Scientific classification
- Kingdom: Animalia
- Phylum: Chordata
- Class: Amphibia
- Order: Anura
- Family: Arthroleptidae
- Genus: Leptopelis
- Species: L. bufonides
- Binomial name: Leptopelis bufonides Schiøtz, 1967

= Savannah forest tree frog =

- Authority: Schiøtz, 1967
- Conservation status: LC

Species of amphibian

The savannah forest tree frog or ground tree frog (Leptopelis bufonides) is a species of frog in the family Arthroleptidae. It occurs in West and Middle Africa. The relationship of this species with Leptopelis bocagei is not fully settled.

==Distribution==
Leptopelis bufonides is known from Senegal, the Gambia, Burkina Faso, northern Ghana, Togo, northern Benin, northern Nigeria, northern Cameroon, and southern Chad. Its range may extend to several other African countries (e.g., Guinea, Guinea-Bissau, Mali, Ivory Coast and Niger), although specimens have not been confirmed elsewhere.

==Description==
Leptopelis bufonides is a small, toad-like frog, with males measuring 29–33 mm and females 37–41 mm in snout–vent length. The dorsum is brown and shows a darker, backward-pointing, triangle-like pattern on the head, and an 'n' shaped pattern combined with a few mid-dorsal spots. Skin is warty. The legs are short, and the toes have only rudiments of webbing.

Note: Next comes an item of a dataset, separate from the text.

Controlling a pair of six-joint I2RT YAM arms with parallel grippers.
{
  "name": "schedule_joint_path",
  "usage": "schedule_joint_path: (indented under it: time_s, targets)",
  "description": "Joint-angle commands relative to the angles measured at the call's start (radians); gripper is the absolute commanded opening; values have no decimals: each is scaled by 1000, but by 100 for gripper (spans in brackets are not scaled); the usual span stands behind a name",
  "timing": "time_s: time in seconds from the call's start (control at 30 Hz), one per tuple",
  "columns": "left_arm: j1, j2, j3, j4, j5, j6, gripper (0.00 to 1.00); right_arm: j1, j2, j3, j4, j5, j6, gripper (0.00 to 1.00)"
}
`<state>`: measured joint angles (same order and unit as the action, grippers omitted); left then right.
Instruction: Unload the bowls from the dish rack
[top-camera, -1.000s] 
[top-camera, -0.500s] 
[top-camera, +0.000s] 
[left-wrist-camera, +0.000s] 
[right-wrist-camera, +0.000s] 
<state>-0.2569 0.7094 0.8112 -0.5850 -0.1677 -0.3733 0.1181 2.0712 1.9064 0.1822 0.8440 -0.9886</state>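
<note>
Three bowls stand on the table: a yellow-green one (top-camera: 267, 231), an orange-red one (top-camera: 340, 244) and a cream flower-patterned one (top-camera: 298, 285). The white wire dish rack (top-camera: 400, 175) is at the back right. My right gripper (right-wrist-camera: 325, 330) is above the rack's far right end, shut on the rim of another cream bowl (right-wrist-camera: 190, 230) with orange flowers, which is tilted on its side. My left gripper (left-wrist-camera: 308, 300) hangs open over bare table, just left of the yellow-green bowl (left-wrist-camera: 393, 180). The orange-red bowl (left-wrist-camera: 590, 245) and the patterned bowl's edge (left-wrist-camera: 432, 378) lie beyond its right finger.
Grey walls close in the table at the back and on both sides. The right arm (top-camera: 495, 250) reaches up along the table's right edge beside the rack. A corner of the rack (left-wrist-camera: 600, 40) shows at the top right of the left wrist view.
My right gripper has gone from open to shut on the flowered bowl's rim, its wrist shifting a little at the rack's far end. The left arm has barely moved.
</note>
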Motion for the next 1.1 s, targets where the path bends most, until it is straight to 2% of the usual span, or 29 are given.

The male advertisement call is a "clack" that is deeper and more atonal than the calls of other West African Leptopelis.

==Habitat and conservation==
This species lives in dry open savanna and grassland. It is probably fossorial, spending large parts of the year underground. Reproduction takes place in flooded meadows. Males call from the ground, concealed in low grass or shallow water. The eggs are laid in a burrow in loamy soil.

Leptopelis bufonides appears to be a very uncommon species that is known only from few records across its vast mapped range. It is not known to what degree this is because of the paucity of herpetological surveys in the area, its secretive habits, or genuinely patchy distribution. It is unlikely to face any major threats.